Título: Candidato critica missão da ONU
Autor: Sheila Machado
Fonte: Jornal do Brasil, 07/02/2006, Internacional, p. A9

Na véspera das eleições presidenciais no Haiti, o segundo colocado nas pesquisas de intenção de voto, Henri Baker, criticou as tropas da missão de estabilização da ONU (Minustah), lideradas pelo Brasil. Para Baker, os comandantes são ''tolerantes demais''.

- É criminoso não tomar conta do problema em Cité Soleil. Como eles podem manter de 200 mil a 300 mil terroristas colocando medo em 200 mil pessoas e não fazer nada a respeito? - indagou.

Cité Soleil, uma favela no Norte de Porto Príncipe, é considerada o principal reduto de criminosos na capital. Apesar de o presidenciável reclamar que as tropas ''não fazem nada'', freqüentemente há troca de tiros entre os capacetes-azuis, principalmente os brasileiros, e as gangues.

Baker pleiteia que a única forma de vencê-las é entrar na favela com uma ''força avassaladora'', usando tanques e helicópteros, como fizeram os americanos logo após a queda do presidente Jean-Bertrand Aristide, em 2004.

- Eles deveriam perguntar aos fuzileiros navais americanos como entraram lá sem matar uma só pessoa e em três horas restauraram o domínio da lei em Cité Soleil. Talvez aprendam alguma coisa - criticou.

Como o pleito é hoje e vários dos mais de 3 milhões de eleitores já estão intimidados pelos grupos armados ligados ao Lavalas - o partido de Aristide -, a Minustah preferiu não fomentar a polêmica.

- Estamos fazendo nosso trabalho. Os candidatos buscam votos de última hora - disse o porta-voz da missão, David Wimhurst, em entrevista ao JB por telefone, de Porto Príncipe.

Ontem, foi feriado no Haiti.
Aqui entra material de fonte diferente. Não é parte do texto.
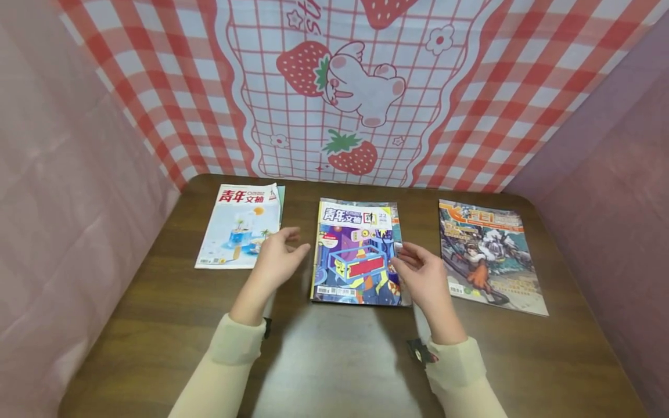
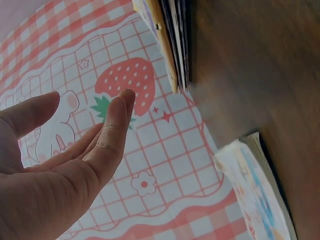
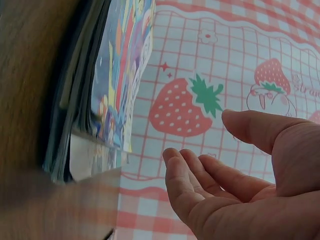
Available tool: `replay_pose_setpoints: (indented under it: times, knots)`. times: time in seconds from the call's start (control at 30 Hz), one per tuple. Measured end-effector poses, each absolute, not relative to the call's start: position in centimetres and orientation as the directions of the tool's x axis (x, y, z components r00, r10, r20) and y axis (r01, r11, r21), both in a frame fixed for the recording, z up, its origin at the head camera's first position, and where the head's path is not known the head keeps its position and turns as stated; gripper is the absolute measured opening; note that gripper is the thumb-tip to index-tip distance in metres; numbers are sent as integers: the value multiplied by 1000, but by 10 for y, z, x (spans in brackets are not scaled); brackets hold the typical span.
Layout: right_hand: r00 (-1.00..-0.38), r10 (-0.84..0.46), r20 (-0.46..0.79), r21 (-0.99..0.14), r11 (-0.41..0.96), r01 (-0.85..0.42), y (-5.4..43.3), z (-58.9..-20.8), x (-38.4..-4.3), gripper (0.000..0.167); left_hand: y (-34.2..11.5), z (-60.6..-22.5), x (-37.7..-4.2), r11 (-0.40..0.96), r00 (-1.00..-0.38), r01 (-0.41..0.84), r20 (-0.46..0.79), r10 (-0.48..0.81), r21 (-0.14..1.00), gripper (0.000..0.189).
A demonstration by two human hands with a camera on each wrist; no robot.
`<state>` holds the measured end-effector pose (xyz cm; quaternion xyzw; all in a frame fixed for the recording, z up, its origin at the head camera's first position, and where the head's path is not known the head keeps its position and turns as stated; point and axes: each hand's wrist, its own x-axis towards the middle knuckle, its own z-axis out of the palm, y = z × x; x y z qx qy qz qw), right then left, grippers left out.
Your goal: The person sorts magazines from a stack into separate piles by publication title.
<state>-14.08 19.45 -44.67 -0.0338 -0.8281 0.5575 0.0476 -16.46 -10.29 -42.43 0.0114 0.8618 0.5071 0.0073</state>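
A stack of several magazines [image 1: 355, 255] lies in the middle of the table, a purple-covered one on top. My left hand [image 1: 281, 255] hovers between this stack and the left magazine, its fingers relaxed and holding nothing. Close by the stack's right edge is my right hand [image 1: 423, 273], thumb and fingers apart; the right wrist view shows nothing between them. The stack's layered edges [image 3: 75, 95] show in that view, apart from the fingertips. In the left wrist view, the stack's edge [image 2: 172, 45] is above and to the right of the hand.
A pale-covered magazine [image 1: 237, 232] lies at the left, with another sheet or cover peeking out beneath it. On the right is a magazine [image 1: 486, 255] with an orange title. Behind the brown table [image 1: 334, 360] hangs a red-and-white strawberry cloth [image 1: 345, 104].
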Motion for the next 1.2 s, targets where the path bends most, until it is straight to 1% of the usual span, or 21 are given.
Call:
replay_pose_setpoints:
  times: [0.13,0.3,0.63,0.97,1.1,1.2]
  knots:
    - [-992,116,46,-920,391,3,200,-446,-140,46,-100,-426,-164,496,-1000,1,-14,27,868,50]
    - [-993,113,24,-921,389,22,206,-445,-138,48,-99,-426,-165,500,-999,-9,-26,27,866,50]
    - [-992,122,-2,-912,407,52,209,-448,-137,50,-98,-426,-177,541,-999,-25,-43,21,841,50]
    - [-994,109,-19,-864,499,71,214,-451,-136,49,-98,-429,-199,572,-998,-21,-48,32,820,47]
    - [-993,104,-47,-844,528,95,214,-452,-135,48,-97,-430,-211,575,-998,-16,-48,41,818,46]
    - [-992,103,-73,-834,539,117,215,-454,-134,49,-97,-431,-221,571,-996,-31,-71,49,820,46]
Apesar do temor de que haja episódios de violência contra os eleitores hoje, o clima era de calma em todo o país, inclusive em Porto Príncipe, contou Pierre Espérance, diretor-executivo da organização Réseau National de Défense des Droits Humains.
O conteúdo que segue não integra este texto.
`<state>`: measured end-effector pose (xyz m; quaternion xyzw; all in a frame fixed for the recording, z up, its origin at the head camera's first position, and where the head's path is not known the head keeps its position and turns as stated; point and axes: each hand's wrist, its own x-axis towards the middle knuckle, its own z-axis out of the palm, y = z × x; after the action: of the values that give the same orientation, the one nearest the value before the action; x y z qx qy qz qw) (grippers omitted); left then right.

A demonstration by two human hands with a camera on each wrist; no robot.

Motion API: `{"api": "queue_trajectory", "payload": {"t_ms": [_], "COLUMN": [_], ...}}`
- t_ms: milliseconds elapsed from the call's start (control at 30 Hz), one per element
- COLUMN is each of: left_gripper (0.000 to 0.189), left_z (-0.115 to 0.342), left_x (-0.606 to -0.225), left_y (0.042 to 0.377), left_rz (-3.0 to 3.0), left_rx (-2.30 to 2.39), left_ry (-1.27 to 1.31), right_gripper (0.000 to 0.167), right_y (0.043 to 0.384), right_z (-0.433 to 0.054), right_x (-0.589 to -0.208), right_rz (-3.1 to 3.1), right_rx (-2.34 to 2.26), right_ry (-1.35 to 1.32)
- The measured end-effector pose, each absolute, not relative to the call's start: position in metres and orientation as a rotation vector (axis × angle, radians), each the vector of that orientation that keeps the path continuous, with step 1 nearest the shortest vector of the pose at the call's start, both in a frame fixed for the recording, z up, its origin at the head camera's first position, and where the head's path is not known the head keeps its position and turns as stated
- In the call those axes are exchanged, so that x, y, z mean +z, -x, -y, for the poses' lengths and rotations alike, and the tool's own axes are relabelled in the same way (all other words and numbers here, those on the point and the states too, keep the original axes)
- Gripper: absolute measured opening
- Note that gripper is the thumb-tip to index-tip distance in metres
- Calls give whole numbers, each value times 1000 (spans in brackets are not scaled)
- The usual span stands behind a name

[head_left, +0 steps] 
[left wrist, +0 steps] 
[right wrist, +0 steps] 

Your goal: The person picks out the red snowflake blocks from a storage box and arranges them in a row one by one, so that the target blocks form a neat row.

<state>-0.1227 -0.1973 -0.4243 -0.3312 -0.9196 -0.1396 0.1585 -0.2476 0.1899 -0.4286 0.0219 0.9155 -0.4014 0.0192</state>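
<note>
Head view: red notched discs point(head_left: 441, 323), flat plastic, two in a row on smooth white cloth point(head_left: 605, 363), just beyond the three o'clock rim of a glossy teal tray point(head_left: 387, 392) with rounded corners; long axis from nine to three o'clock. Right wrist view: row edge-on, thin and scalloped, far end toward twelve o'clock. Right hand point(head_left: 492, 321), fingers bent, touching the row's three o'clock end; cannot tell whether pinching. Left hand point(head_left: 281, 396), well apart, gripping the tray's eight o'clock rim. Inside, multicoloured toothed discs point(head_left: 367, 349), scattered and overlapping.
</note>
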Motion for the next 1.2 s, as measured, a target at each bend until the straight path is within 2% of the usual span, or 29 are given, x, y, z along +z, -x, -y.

- Não registramos episódios violentos motivados por política. No domingo, fui a Cité Soleil e lá também estava tudo tranquilo. Não percebemos atividades das gangues, os moradores estavam relaxados, conversando em frente às suas casas. E acreditam que a jornada eleitoral transcorrerá no mesmo clima - revelou.

Para evitar ou lidar com eventuais problemas de segurança, a Minustah mobilizou todo o seu contingente de quase 9 mil homens. E segundo Wimhurst, os capacetes-azuis estão confiantes.

- Estão todos muito bem dispostos, treinados e prontos - garantiu. - Acreditamos ainda que o trabalho de estabilização ficará mais fácil depois do pleito, uma vez que o ambiente político vai mudar com um governo democraticamente eleito. Essa administração pode aprovar os programas de desenvolvimento para reeguer o país.

Além da violência, um ponto que preocupa é a superlotação de certas zonas eleitorais. Por causa de confrontos com gangues, os funcionários do Conselho Eleitoral Nacional (CNE) não conseguiram instalar seções em Cité Soleil. Os moradores da favela foram transferidos para outros locais de Porto Príncipe.

- O CNE colocou muita gente para votar num lugar só. Esperamos ter muitas filas, longas e vagarosas - estimou Espérance.

Outro problema pode ser a instabilidade causada pela demora na divulgação dos resultados, previstos para daqui a três dias.

- Não sabemos como o CNE vai lidar com os números parciais, se vai liberá-los ou não. A falta de informação pode gerar desconfiança de problemas técnicos e, entre os mais radicais, de fraude - advertiu o ativista haitiano.

Sanar as dúvidas nessa questão será tarefa das centenas de observadores internacionais. O Brasil enviou três deputados, um senador e integrantes da da Divisão de América Central do Itamaraty.

O franco favorito para se tornar presidente é o ex-presidente Rebé Preval, seguido de longe pelo empresário Baker, o também ex-líder Leslie François Manigat e Guy Philippe, ex-comissário de polícia. Este último comandou a convulsão social que derrubou Aristide.